**Required action:** Return only the stretch of the material below that begins with the line containing "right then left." and ends with the line containing "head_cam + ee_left", exactly; both of those lines belong to it.

*** Opening of Dataset excerpt ***

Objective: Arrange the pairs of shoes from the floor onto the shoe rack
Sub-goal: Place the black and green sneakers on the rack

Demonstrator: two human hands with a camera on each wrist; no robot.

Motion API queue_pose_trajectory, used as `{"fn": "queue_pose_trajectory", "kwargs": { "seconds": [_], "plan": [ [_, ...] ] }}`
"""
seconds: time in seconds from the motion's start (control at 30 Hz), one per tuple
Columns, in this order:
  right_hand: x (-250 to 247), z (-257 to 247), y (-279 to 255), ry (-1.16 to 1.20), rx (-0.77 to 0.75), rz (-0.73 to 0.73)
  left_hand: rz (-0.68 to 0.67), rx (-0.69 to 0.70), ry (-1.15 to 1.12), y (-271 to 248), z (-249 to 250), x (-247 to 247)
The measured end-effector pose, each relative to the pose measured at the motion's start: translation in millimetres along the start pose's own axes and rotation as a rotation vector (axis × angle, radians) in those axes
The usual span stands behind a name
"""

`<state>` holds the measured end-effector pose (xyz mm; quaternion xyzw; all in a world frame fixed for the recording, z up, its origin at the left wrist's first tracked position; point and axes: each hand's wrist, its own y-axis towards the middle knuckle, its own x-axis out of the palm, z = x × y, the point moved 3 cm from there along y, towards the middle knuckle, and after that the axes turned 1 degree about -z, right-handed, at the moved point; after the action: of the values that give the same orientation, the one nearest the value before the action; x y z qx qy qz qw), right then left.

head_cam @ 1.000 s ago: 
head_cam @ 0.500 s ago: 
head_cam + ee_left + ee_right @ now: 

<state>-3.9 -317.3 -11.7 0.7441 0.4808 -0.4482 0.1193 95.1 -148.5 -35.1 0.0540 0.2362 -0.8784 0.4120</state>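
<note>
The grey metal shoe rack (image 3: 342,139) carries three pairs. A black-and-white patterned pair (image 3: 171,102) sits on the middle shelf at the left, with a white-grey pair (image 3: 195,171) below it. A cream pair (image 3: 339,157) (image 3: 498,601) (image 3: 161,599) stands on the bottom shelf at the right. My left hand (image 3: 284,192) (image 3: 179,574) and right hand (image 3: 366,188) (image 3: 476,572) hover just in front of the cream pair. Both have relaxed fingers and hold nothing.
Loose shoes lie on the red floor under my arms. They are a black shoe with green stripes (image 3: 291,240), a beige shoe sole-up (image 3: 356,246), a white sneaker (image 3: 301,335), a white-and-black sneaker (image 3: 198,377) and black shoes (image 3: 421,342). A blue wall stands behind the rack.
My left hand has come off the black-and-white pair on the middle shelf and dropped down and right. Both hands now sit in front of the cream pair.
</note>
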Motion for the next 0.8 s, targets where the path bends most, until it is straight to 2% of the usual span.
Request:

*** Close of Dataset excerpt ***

**Written response:**
`<state>` holds the measured end-effector pose (xyz mm; quaternion xyzw; all in a world frame fixed for the recording, z up, its origin at the left wrist's first tracked position; point and axes: each hand's wrist, its own y-axis towards the middle knuckle, its own x-axis out of the palm, z = x × y, the point moved 3 cm from there along y, towards the middle knuckle, and after that the axes turned 1 degree about -z, right-handed, at the moved point; after the action: of the values that give the same orientation, the one nearest the value before the action; x y z qx qy qz qw), right then left.

head_cam @ 1.000 s ago: 
head_cam @ 0.500 s ago: 
head_cam + ee_left + ee_right @ now: 

The given output is complete.